* INFORMATION:
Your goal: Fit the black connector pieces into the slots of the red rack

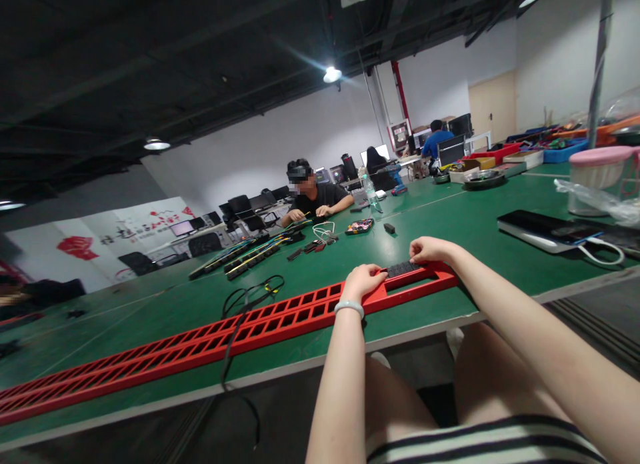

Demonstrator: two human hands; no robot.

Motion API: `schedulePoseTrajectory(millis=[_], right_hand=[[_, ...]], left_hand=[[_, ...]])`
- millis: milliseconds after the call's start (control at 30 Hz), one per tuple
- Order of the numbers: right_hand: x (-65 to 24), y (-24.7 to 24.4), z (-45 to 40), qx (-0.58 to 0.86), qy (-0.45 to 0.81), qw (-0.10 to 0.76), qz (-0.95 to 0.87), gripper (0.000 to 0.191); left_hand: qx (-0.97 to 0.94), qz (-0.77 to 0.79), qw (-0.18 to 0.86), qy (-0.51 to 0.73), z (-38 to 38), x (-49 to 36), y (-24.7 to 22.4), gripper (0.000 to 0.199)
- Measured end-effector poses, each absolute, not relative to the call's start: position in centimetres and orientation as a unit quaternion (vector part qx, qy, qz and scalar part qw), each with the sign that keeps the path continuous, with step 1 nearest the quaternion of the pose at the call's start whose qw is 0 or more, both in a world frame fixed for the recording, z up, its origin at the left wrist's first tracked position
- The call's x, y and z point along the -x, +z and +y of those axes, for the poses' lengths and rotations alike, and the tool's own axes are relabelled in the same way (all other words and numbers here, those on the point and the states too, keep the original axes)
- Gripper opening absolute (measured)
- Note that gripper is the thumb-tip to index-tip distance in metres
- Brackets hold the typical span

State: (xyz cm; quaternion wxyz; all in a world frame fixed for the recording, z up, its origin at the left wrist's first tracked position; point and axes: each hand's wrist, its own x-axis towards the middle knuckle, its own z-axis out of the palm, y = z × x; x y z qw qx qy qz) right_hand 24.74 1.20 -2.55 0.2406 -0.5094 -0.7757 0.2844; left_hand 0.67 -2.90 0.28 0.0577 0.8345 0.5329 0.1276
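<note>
A long red slotted frame (287, 317) lies along the front edge of the green table. Near its right end, a black block (403, 269) with a grid-like top sits in the frame's opening. My left hand (364, 282), with a pale bangle at the wrist, rests over the frame, and its closed fingers press against the block's left end. At the other end, the bent, pinched fingers of my right hand (428, 249) hold the block's right end. Parts of both hands' fingertips are hidden.
A black strap (231, 344) crosses the frame and hangs off the table edge. Beyond lie a small black block (389, 229), a patterned tray (359, 227) and bundled cables (255, 252). A co-worker (320, 197) sits opposite. On the right are a phone (550, 228) and pink-lidded tub (600, 159).
</note>
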Motion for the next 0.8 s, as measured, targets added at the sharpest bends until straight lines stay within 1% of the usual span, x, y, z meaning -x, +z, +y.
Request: schedulePoseTrajectory(millis=[100, 167, 267, 333, 433, 533, 667, 800], right_hand=[[-24.4, -2.1, 0.7, 0.529, 0.253, 0.236, -0.775, 0.019], [-24.0, -1.6, 0.4, 0.546, 0.196, 0.246, -0.776, 0.021], [-23.5, -0.9, 0.0, 0.567, 0.087, 0.284, -0.768, 0.026], [-23.3, -0.6, -0.3, 0.584, 0.052, 0.282, -0.759, 0.032], [-23.1, -0.6, -0.5, 0.613, 0.062, 0.210, -0.759, 0.039], [-22.9, -0.7, -0.8, 0.623, 0.068, 0.151, -0.765, 0.042], [-22.3, -0.8, -1.1, 0.632, 0.057, 0.139, -0.760, 0.041], [-21.8, -0.9, -1.2, 0.641, 0.035, 0.146, -0.753, 0.040]], left_hand=[[-0.837, 0.528, 0.056, 0.132, -3.0, -0.7, 0.2, 0.036], [-0.836, 0.526, 0.057, 0.149, -3.1, -0.8, 0.2, 0.035], [-0.831, 0.521, 0.052, 0.187, -3.4, -1.0, 0.3, 0.034], [-0.833, 0.516, 0.042, 0.196, -3.6, -1.1, 0.5, 0.030], [-0.841, 0.508, 0.028, 0.183, -3.7, -1.4, 0.6, 0.030], [-0.861, 0.486, 0.025, 0.148, -3.4, -1.5, 0.5, 0.036], [-0.884, 0.455, 0.014, 0.102, -2.9, -1.5, 0.2, 0.043], [-0.880, 0.468, 0.016, 0.082, -2.9, -1.6, 0.4, 0.044]])
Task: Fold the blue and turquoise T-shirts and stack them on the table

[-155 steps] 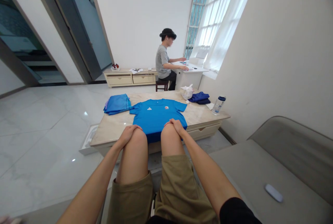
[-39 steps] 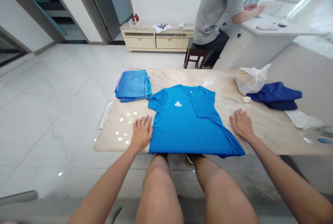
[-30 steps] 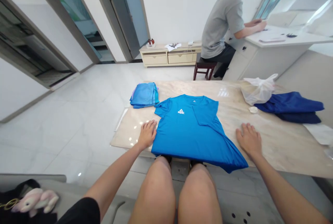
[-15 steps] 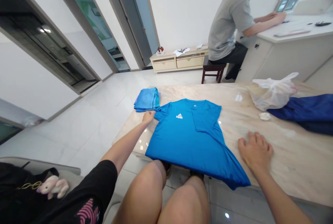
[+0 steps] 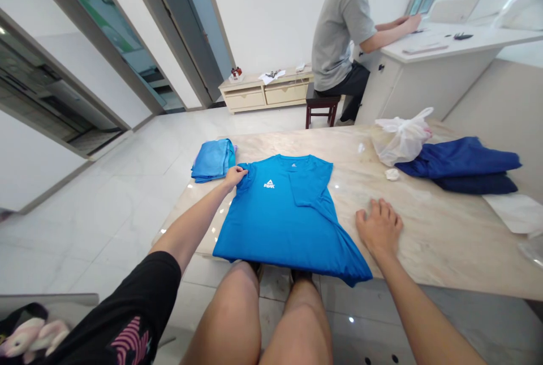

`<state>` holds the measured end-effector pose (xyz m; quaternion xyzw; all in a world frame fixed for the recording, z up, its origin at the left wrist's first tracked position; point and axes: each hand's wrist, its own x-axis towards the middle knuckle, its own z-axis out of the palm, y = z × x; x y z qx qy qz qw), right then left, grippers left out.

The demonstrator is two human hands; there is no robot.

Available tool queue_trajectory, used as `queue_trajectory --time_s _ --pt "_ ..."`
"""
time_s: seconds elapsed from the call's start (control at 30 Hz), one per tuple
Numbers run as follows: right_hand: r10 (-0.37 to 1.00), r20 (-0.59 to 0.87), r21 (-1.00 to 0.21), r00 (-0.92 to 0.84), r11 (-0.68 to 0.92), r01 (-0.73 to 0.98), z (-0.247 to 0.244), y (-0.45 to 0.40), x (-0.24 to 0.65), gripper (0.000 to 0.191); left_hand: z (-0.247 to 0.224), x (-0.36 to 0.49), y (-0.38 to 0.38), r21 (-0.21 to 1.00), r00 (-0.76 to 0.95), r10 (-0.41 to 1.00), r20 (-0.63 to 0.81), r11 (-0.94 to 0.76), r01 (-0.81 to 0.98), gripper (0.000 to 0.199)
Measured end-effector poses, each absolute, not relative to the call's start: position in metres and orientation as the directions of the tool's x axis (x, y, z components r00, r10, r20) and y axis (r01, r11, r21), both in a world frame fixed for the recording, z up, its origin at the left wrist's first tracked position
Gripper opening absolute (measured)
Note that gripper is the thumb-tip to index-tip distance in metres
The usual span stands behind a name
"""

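left hand (image 5: 235, 177) pinches with thumb and fingertips at the end of an outstretched left arm (image 5: 192, 228); right hand (image 5: 380, 229) lies palm down, fingers loosely spread, the bare right forearm (image 5: 419, 308) angled inward.

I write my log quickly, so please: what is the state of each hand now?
Left hand: closed, pinching a sleeve of the blue T-shirt.
Right hand: open on the table, holding nothing.
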<state>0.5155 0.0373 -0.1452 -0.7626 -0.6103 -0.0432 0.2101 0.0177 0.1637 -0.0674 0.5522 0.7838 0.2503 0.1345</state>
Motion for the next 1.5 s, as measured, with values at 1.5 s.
queue_trajectory --time_s 1.5 --pt "0.928 -0.370 -0.182 -0.041 -0.029 0.983 -0.064 -0.103 0.495 0.060 -0.116 0.006 -0.106 0.257 0.423 0.905 0.047 -0.420 0.870 0.058"
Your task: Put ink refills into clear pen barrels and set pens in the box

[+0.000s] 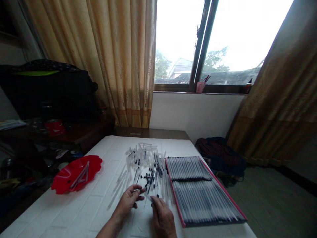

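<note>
My left hand (130, 199) is closed in a pinch above the white table; a small dark bit shows at its fingertips, too small to name. Close beside it, my right hand (163, 217) grips a clear plastic pen barrel (148, 197), one end pointing toward the left fingers. Small black caps (147, 178) and thin dark refills (151, 180) lie scattered just beyond both hands. Behind them spreads a loose heap of clear barrels (142, 153), with more barrels (116, 188) lying to the left. A shallow pink-edged box (184, 222) on the right holds two rows of pens (205, 200) side by side.
On the table's left stands a red wavy-rimmed dish (95, 162) with a few clear barrels in it. Beyond the table are a low wooden cabinet (168, 133), a window and curtains (128, 66). Dark cloth (223, 155) is piled at the back right.
</note>
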### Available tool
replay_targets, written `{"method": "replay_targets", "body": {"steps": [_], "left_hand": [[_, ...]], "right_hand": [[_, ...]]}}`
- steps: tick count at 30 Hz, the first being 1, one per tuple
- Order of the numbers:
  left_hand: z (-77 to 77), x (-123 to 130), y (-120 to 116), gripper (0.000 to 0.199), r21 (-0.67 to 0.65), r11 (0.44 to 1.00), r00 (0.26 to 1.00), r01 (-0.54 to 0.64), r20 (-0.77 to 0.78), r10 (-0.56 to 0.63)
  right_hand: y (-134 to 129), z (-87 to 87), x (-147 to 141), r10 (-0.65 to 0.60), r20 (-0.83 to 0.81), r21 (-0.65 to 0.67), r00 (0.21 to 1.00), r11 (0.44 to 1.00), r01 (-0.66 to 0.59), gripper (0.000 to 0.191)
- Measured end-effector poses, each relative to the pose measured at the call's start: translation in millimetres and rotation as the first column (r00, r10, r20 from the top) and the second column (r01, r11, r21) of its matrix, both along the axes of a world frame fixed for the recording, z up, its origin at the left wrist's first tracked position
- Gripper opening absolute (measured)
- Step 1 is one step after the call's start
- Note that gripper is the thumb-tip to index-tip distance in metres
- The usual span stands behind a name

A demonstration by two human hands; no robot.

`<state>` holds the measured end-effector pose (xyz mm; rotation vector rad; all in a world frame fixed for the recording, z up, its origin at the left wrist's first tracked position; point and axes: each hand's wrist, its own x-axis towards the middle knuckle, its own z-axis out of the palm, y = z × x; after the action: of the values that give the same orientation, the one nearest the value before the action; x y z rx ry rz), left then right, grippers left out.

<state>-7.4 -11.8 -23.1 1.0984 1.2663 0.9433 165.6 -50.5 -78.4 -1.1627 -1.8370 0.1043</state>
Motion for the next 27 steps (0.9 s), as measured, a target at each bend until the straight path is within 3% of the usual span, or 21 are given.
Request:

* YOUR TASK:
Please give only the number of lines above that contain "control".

* COMPLETED EXERCISE:
2